> _What is expected_
All lines in the records that carry the string "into" are to be shown.

### Data records ###

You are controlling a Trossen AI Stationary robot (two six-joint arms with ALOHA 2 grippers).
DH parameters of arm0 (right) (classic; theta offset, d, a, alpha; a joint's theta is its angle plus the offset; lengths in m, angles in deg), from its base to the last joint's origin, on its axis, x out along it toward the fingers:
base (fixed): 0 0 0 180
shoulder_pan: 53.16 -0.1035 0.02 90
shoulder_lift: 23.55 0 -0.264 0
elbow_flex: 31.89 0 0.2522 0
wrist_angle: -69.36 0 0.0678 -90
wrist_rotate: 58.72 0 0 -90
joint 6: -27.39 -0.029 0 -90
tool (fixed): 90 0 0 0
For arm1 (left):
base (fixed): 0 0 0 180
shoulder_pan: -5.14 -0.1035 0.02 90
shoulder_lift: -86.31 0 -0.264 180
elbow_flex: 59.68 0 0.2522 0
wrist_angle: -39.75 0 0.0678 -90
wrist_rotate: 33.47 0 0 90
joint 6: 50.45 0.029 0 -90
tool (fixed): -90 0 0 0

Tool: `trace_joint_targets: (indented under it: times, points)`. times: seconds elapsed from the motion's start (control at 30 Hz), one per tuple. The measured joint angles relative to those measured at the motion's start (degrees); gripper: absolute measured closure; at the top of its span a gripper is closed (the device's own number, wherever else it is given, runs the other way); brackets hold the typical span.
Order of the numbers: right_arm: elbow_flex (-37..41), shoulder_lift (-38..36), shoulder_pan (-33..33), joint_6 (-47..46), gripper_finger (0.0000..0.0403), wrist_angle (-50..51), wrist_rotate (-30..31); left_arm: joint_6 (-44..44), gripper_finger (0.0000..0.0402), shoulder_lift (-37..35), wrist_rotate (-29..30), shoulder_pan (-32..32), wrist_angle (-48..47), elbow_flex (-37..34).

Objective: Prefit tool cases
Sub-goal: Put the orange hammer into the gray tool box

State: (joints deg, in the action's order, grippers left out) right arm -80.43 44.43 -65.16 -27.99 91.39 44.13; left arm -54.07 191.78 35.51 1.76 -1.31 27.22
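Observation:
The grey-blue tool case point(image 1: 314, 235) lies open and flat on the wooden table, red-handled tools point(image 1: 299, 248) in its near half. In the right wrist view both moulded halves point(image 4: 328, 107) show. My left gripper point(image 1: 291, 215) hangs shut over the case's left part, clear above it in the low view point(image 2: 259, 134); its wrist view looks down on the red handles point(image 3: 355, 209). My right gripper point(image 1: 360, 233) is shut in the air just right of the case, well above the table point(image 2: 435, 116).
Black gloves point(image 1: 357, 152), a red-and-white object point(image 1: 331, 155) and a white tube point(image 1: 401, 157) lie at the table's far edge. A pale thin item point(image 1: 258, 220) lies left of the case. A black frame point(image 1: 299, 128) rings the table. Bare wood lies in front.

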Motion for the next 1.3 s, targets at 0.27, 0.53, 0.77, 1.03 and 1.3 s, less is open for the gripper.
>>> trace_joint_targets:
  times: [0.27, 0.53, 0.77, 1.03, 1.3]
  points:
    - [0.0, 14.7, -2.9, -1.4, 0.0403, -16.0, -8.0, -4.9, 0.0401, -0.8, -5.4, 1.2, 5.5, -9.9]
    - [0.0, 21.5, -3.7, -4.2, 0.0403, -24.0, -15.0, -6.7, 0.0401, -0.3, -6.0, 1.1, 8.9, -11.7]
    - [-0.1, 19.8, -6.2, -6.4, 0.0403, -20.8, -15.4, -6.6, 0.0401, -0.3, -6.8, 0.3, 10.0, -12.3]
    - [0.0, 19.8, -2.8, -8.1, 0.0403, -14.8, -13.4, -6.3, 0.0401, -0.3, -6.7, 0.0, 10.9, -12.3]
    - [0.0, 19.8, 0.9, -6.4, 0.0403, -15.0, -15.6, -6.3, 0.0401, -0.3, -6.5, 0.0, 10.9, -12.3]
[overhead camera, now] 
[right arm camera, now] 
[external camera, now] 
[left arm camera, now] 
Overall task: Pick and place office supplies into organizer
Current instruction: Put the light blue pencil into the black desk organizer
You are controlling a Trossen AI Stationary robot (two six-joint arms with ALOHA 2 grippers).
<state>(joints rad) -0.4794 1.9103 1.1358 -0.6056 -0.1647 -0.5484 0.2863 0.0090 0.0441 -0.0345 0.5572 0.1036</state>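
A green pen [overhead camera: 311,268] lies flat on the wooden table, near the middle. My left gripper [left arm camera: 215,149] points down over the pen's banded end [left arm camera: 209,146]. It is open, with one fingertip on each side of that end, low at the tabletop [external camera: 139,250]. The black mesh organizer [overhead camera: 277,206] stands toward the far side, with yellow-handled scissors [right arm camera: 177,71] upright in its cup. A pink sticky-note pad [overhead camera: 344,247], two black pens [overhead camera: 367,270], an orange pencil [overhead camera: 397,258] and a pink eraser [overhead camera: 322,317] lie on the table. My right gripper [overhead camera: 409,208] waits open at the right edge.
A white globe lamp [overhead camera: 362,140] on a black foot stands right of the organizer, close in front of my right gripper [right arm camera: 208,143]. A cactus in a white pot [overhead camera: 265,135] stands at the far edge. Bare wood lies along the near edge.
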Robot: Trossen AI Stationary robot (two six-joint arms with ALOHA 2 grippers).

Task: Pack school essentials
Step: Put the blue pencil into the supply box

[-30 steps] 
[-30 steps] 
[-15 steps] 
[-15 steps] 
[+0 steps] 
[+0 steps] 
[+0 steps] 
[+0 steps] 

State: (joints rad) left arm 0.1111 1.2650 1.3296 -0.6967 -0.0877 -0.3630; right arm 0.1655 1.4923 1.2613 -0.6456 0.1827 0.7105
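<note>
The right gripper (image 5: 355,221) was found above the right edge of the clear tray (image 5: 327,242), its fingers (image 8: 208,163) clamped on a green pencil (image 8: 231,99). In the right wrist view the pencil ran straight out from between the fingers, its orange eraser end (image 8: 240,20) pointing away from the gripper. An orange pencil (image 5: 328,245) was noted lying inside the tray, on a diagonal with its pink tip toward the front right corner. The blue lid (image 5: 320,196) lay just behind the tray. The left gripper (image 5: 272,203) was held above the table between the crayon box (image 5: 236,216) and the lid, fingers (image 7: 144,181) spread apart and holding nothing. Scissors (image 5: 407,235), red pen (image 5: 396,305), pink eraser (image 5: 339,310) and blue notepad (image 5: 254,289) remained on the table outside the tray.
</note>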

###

> _Written answer_
Sub-goal: Put the orange hammer into the gray tool box
Overall task: Pick and place office supplies into organizer
Current instruction: Put the light blue pencil into the black desk organizer
Step: Put the blue pencil into the supply box

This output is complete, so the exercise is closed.